“Nadie recordaría al buen samaritano si sólo hubiera tenido buenas intenciones. También tenía dinero”. Margaret Thatcher
Es el desfile de las buenas conciencias. En Johannesburgo, Sudáfrica, se ha llevado a cabo la última de las megaconferencias, la Cumbre Mundial del Desarrollo Sostenible de las Naciones Unidas, cuyo propósito final es —modestamente— salvar al mundo.
El guión es siempre el mismo. Durante unos días se reúnen cientos o miles de expertos para leerse unos a otros ponencias que podrían haberse enviado por correo electrónico. Fuera de las instalaciones los globalifóbicos acompañan ritualmente todo el acto con sus cantos y protestas. Después llegan los jefes de Estado y de gobierno, un ciento en el caso de Johannesburgo, acompañados de sus poderosos ministros y funcionarios. Los mandatarios leen discursos diseñados más por su impacto político en casa que por sus aportaciones a los problemas fundamentales del mundo. Se hacen intensas reuniones, magníficas comidas y nutridos cócteles en que los participantes intercambian lugares comunes al amparo de un trago. Después, cada quién se va para su casa. Un ejército de burócratas se reúne en algún otro lugar del mundo —de preferencia en ciudades prósperas como Nueva York o Ginebra— para recopilar, traducir, almacenar y reproducir todos los documentos y declaraciones. Al final casi nadie leerá esta avalancha de palabras; y, ciertamente, nadie le hará caso. La cuenta de estos ejercicios asciende siempre a cientos de millones de dólares. Y los contribuyentes del país sede —aunque sea un país pobre, como México en el caso de la cumbre de Monterrey o como Sudáfrica en la de Johannesburgo— deben pagar las cuentas.
Como se ve, no soy un creyente en las grandes cumbres internacionales, quizá porque he asistido a varias. Si todo el dinero que se gasta en estas festividades burocráticas se empleara para atacar los problemas que las cumbres supuestamente deberían estar resolviendo, se habrían logrado avances mucho más importantes contra la pobreza y contra el deterioro ambiental. Las grandes cumbres internacionales sólo pueden cumplir con un propósito: hacer que las buenas conciencias se sientan tranquilas.
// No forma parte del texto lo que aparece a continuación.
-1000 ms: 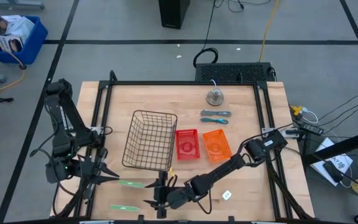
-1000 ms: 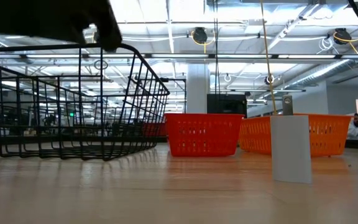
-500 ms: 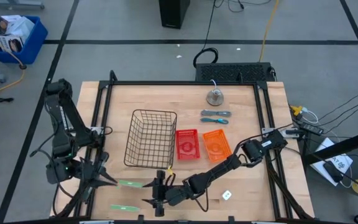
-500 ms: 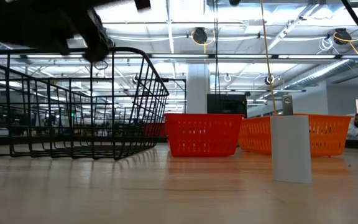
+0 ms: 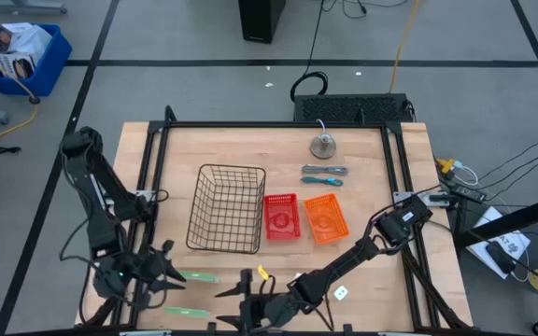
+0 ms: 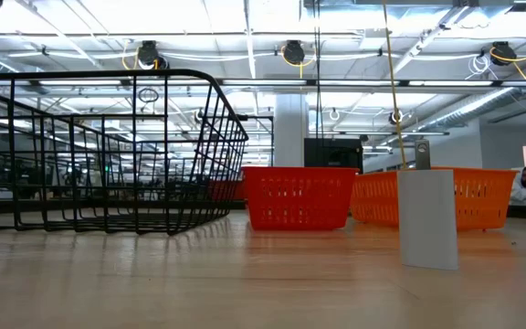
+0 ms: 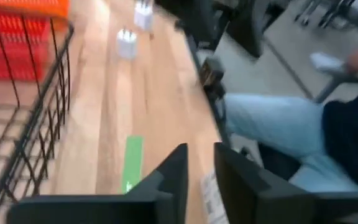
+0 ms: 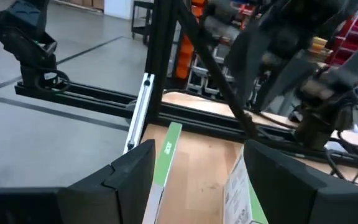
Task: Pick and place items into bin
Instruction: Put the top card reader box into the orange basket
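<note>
**Closing on the green strips at the near-left corner**

Reading the table from above as a clock face, the wire basket [image 5: 227, 207] sits just toward 9 o'clock from centre. Both pale-green strips lie at about 7 o'clock. The upper strip [image 5: 197, 276] is just beside the left gripper [image 5: 169, 272], whose fingers stand a narrow gap apart with nothing between them. The lower strip [image 5: 180, 311] lies at 9 o'clock from the right gripper [image 5: 225, 308], which gapes wide and empty. The two blue-grey tools [image 5: 323, 175] rest at 1 o'clock, and a white block [image 5: 341, 292] at 5 o'clock.

The step in hand looks like a first pick of a strip. Neither gripper seems to touch one, though from above contact is hard to rule out. A flat strip gives little to grip, so each gripper should probably come down low, straddle the strip across its short width and close gently. With both arms crowded into one corner, it seems wiser to let one lift and clear toward the basket before the other moves.
</note>
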Controlling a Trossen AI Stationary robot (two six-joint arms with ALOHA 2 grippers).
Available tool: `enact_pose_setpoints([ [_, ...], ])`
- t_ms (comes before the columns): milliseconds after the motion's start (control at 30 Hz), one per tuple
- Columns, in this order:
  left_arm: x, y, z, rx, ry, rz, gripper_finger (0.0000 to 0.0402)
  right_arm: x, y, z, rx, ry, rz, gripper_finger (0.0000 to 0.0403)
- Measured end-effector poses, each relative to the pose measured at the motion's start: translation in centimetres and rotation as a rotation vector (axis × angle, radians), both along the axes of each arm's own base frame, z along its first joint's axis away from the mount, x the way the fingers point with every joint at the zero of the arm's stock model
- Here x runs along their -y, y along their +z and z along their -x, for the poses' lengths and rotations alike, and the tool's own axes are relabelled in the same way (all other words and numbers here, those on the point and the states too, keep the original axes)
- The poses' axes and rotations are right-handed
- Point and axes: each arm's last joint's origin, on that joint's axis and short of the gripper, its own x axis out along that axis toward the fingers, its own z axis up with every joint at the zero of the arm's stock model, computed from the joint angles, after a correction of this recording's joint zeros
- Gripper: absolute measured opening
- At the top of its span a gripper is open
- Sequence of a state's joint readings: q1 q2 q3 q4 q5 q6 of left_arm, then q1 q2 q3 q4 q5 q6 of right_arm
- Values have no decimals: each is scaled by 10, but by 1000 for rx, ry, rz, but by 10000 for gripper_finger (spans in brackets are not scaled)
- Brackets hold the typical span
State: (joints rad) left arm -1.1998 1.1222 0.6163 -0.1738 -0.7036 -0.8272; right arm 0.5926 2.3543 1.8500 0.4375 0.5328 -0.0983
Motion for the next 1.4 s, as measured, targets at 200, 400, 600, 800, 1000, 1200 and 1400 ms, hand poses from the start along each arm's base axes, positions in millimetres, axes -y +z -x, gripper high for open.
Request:
enact_pose_setpoints([
  [200, 6, -13, -2, -80, -1, 9, 189, -2, 2, 3, -5, -10, 7, 238],
  [400, 8, -21, -1, -150, -20, 4, 219, -2, 1, 3, -12, -11, 4, 238],
  [600, 4, -29, -1, -197, 16, -55, 204, -2, 1, 3, -7, -11, 1, 238],
  [800, 0, -32, -1, -206, 33, -106, 178, -2, 2, 3, -5, -11, 0, 238],
  [1000, -6, -33, -5, -219, 69, -137, 177, -2, 2, 2, 0, -11, -4, 238],
  [1200, -8, -34, -9, -235, 75, -139, 191, -2, 3, 2, 5, -11, -8, 238],
  [1400, -13, -38, -7, -294, 103, -155, 197, -2, 3, 2, 5, -11, -8, 238],
])
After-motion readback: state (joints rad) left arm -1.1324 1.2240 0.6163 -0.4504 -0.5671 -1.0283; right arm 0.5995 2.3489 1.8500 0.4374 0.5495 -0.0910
Estas reuniones no están hechas para combatir la pobreza o para promover un desarrollo sustentable. La idea es que los especialistas, funcionarios y burócratas sientan que han dado alguna aportación para la solución de los problemas de la humanidad. Pero yo puedo aventurar que en algunos años se dirá que no se logró nada en Johannesburgo como hoy se dice que no se consiguió nada en la reunión previa de Río de Janeiro de 1992.
Si de verdad se quisiera combatir la pobreza y promover un desarrollo sostenible, no se precisaría de mucha ciencia. La experiencia histórica nos dice que sólo los países que promueven la inversión productiva, que le apuestan a la educación y que abren sus fronteras al comercio internacional logran darle empleos bien remunerados a sus habitantes; y sólo ellos pueden dedicar recursos suficientes a detener la depredación de los recursos naturales.
La visión de los fundamentalistas de la ecología, según la cual hay que impedir todo desarrollo para salvar el planeta, es directamente contradicha por la experiencia internacional. Los países que mejor cuidan de su ambiente son los que generan los suficientes recursos para hacerlo. Los territorios que se abandonan a la mano de Dios, supuestamente para preservar el medio, registran con el tiempo un mayor deterioro ecológico. Recursos financieros y conocimiento tecnológico son los dos factores cruciales para construir un desarrollo sustentable en el largo plazo.
Me queda claro que el mundo debe tomar medidas drásticas para combatir los problemas del desarrollo. Si los seres humanos no reducimos las emanaciones producidas por la quema de combustibles fósiles, si no disminuimos la generación de basura, si no ponemos fin a la contaminación de las aguas, terminaremos ahogándonos en nuestros propios desechos. Pero la única forma de lograr estas medidas concretas es impulsando un desarrollo humano y tecnológico que no se puede conseguir si se detiene cualquier inversión productiva, como pretenden hacerlo los fundamentalistas de la ecología.
Palabras
En la cumbre de Johannesburgo el presidente francés Jacques Chirac hizo un llamado para que el mundo tome medidas en contra del deterioro de los recursos naturales. Y, sin embargo, su propio gobierno vetó un párrafo de la declaración final de la cumbre que habría pedido a los países desarrollados eliminar sus subsidios agrícolas, que tanto desperdicio en alimento generan y tanto daño le hacen a la producción agropecuaria de los países pobres. Las palabras, como vemos, son baratas.